The sun is beginning to set in the sky, the lengthier days of summer beginning a downwards trend as September soon approaches. You frown at the sight of clouds bathed in rays of golden light, knowing what unique horrors night time brings with it. During the day you get to be on your lonesome, making as much space between you and Giorno as possible. While there are some fortunate nights where he’s too engrossed with work matters to seek you out, Lady Luck hasn’t been on your side lately. He’s been woefully insistent on spending dinner with you, wanting to form a bond that you hold no interest in. You’d sooner seek out the company of a snail than Giorno Giovanna.
When the crickets begin their anthems, the moon hanging high overhead, your freedom is restricted even more. The heavy weight of this realization pushes against your chest, a fresh wave of chills running through you. Anxiety is a finicky creature, making itself known at the worst times. Having a choke hold on you at its own leisure, preventing you from making any meaningful progress. It’s been somewhere around a few months now, you believe, since the encounter that changed your life for the worst.
Shaking your low hanging head at the thought, you occupy yourself with the parchment sitting on your lap. It’s coarse against your skin, a much needed anchor to keep yourself from drifting away from this world. That’s right, you’ve come here for a reason. You’ve had this blank piece of paper, that has beckoned you to fill it for some time now. The problem being, the lack of proper equipment to use on it. Some pieces of charcoal that you found earlier after lunch sprang hope anew, the tool familiar in the best of ways. Holding with it fond memories, a desirable distraction from your bleak outlook on life.
The guards that take care in shadowing you didn’t protest when you took it, so you assume it must be allowed. Bringing the dark instrument down to the parchment, you begin a rough sketch of an azalea plant in front of you. As you make the various shapes that define the flower, time almost seems to speed up around you. Before you register it, the sun has almost finished its descent into the sky, your hands fully covered in residue from handling the charcoal. Too absorbed in perfecting your work, you fail to notice approaching footsteps from behind.
“--[First].”
A surprised gasp leaves your lips at the unexpected greeting, your head whipping around to identify the source of the intrusive noise. Panic bubbles within at the sight of Giorno, who is taking a keen interest in what you are working on. From how at ease he looks, it’s difficult to gauge his thoughts. His visage never offers insight to his mind, always schooled and taciturn. He must be awaiting a response from you, but your mind is a state of panic. This activity isn’t something that’ll get you in trouble, is it? Subconsciously, you move the canvas to the side, your fingers wrapping around the edges uncomfortably.
You need to say something, but the words die in your mouth before coming to life. Pushing through your storm of dread, you offer a response. “I… I’m sorry, if I wasn’t supposed to.”

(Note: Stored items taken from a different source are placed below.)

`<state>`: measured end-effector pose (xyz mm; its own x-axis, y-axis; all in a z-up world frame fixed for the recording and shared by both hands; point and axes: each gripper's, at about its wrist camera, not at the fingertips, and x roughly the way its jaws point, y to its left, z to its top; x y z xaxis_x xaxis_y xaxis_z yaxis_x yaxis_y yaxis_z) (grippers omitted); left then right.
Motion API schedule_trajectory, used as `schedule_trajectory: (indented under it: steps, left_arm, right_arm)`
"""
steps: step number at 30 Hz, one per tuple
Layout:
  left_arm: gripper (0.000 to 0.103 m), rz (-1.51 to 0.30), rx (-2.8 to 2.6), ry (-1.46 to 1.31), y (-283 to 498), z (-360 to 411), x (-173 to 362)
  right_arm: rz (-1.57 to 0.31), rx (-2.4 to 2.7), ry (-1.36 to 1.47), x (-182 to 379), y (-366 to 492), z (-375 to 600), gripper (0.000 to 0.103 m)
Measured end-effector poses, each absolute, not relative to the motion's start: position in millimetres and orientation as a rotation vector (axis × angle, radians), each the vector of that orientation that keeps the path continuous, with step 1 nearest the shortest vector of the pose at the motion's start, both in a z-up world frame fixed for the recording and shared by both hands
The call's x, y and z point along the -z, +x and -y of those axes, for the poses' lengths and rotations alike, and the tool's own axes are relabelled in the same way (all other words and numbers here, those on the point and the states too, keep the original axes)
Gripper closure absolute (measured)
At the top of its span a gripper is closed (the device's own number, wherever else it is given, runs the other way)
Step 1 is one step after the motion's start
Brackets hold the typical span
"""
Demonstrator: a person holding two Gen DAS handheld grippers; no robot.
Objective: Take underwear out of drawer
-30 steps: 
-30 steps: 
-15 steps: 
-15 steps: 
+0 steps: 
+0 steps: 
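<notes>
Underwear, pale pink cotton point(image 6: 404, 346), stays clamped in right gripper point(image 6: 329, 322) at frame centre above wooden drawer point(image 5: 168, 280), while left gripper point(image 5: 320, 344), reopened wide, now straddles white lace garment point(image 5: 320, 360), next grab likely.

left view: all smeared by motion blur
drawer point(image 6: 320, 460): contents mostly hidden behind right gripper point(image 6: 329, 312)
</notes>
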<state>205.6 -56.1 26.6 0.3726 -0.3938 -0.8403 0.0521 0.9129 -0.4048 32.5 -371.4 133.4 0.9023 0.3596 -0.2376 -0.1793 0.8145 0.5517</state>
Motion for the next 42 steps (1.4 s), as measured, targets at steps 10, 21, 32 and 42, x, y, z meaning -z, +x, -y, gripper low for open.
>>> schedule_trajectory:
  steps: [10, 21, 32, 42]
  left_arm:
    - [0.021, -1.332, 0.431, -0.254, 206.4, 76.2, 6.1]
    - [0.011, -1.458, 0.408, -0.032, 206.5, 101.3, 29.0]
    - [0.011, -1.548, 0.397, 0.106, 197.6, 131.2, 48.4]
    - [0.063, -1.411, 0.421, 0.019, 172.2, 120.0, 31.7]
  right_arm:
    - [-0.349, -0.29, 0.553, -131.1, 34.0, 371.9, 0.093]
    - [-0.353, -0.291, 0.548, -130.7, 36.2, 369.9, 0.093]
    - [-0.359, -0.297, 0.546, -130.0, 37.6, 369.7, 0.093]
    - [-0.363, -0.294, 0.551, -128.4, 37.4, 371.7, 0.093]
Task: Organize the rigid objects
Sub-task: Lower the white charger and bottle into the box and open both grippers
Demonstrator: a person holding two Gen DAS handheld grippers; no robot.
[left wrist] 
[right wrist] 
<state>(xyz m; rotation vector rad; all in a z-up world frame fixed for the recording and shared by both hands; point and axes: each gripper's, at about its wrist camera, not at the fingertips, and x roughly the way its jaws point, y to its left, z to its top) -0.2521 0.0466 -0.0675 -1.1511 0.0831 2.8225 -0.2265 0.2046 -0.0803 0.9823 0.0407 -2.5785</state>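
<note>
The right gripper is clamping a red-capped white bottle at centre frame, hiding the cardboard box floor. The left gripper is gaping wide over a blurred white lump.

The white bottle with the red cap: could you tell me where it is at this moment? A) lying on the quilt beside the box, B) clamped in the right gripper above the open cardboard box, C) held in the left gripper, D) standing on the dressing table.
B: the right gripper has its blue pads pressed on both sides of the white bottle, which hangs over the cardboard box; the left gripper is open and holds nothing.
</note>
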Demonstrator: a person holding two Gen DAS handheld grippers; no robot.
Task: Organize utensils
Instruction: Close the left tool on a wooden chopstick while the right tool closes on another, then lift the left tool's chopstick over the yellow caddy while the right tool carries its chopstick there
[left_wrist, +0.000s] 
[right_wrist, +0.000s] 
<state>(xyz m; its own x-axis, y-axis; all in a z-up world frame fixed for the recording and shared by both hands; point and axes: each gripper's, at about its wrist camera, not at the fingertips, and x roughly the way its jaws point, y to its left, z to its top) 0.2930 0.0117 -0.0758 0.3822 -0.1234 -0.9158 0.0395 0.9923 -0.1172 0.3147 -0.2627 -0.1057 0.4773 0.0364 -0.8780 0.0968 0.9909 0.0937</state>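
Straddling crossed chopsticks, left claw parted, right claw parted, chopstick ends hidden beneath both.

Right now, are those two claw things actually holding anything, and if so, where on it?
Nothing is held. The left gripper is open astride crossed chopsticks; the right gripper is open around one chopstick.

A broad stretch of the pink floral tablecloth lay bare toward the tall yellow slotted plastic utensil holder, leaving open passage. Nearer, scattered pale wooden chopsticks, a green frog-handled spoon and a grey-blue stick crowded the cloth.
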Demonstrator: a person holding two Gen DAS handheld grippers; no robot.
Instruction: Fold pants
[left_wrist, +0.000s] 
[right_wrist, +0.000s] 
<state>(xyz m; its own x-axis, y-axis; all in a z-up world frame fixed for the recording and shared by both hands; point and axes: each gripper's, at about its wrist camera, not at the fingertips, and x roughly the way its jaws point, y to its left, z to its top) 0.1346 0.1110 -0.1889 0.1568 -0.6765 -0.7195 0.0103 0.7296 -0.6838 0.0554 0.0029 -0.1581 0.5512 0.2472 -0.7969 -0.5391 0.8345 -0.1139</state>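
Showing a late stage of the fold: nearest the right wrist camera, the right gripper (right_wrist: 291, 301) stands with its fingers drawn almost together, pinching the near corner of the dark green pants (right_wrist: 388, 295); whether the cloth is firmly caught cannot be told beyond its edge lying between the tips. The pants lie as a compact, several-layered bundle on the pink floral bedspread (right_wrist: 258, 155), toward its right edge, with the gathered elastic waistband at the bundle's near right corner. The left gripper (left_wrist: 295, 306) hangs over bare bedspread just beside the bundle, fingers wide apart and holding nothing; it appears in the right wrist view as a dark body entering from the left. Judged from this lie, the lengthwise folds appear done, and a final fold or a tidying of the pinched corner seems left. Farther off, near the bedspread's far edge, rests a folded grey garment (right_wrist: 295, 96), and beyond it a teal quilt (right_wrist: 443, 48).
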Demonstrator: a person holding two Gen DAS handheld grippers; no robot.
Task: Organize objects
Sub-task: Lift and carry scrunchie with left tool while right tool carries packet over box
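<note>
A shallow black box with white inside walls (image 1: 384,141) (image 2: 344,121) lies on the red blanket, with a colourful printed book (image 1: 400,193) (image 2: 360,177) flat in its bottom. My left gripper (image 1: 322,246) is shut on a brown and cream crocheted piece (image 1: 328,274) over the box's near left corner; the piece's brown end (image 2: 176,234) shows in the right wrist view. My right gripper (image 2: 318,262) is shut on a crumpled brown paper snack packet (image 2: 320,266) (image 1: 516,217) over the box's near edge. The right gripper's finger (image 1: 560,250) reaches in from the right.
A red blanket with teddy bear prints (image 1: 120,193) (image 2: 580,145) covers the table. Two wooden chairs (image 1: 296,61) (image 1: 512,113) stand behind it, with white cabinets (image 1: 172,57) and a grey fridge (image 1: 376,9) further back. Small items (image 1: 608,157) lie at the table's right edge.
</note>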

Turquoise eyes regard you in kind, taking a seat next to you on the bench. He’s generous enough to leave a respectable gap, but is still too close for comfort. From how his lips are turned into a soft smile, you want nothing more than to believe you won’t be chastised for this innocent indulgence. Spending time in Giorno’s presence is akin to navigating through a minefield, never certain what step may end up being your last. All of the promises he offers feel unfounded, the sickly sweet assurances of never harming a hair on your head. Why should you believe him? He’s given you no reason to take his word as concrete, and you can’t see that ever changing.
You remember the scent of blood. The nauseating sound of bones crunching, how flesh sounds when thrown against a wall. How when approaching death, the eyes grew bloodshot, lips trembling as they took on a haunting shade of blue. It’s the stuff of nightmares, watching a life snuffed out right before you. Matteo, someone who had been your companion, was gone before you could even process it. The strain on your relationship with him is unforgettable, but having to see his body tossed aside by a ghostly force? Witnessing how limp his limbs were, the same arms that once sought refuge in long ago?
You’ll never forget the devil Giorno is, no matter how much he paints himself as a saint.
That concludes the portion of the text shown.